> [About this exercise] Print the data that follows, exactly and completely.
--- Data provided Enclosed Below ---
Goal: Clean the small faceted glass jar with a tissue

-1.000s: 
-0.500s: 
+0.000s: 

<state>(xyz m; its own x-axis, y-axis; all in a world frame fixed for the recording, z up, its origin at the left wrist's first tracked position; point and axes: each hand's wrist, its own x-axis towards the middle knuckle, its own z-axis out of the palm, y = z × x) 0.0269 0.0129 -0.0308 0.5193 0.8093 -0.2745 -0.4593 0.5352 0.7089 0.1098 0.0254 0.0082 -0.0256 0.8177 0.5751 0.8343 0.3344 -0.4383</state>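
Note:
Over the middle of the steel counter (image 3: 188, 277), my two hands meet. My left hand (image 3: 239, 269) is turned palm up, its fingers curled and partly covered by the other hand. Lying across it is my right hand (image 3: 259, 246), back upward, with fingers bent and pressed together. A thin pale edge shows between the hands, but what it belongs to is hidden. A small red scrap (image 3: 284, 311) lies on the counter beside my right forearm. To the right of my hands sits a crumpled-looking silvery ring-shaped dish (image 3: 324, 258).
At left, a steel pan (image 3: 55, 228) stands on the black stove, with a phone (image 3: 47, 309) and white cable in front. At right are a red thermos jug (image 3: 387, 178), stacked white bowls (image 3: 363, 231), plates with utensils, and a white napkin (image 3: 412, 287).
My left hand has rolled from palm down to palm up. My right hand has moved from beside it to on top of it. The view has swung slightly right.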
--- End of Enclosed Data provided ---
> [Solution]
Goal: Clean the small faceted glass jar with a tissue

-1.000s: 
-0.500s: 
+0.000s: 

<state>(xyz m; its own x-axis, y-axis; all in a world frame fixed for the recording, z up, its origin at the left wrist's first tracked position; point and axes: each hand's wrist, its own x-axis towards the middle knuckle, its own z-axis out of the palm, y = z × x) 0.0269 0.0129 -0.0308 0.5193 0.8093 -0.2745 -0.4593 0.5352 0.7089 0.1098 0.0254 0.0082 -0.0256 0.8177 0.5751 0.8343 0.3344 -0.4383</state>
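Note:
Over the middle of the steel counter (image 3: 188, 277), my two hands meet. My left hand (image 3: 239, 269) is turned palm up, its fingers curled and partly covered by the other hand. Lying across it is my right hand (image 3: 259, 246), back upward, with fingers bent and pressed together. A thin pale edge shows between the hands, but what it belongs to is hidden. A small red scrap (image 3: 284, 311) lies on the counter beside my right forearm. To the right of my hands sits a crumpled-looking silvery ring-shaped dish (image 3: 324, 258).
At left, a steel pan (image 3: 55, 228) stands on the black stove, with a phone (image 3: 47, 309) and white cable in front. At right are a red thermos jug (image 3: 387, 178), stacked white bowls (image 3: 363, 231), plates with utensils, and a white napkin (image 3: 412, 287).
My left hand has rolled from palm down to palm up. My right hand has moved from beside it to on top of it. The view has swung slightly right.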

Nothing else is required to complete this exercise.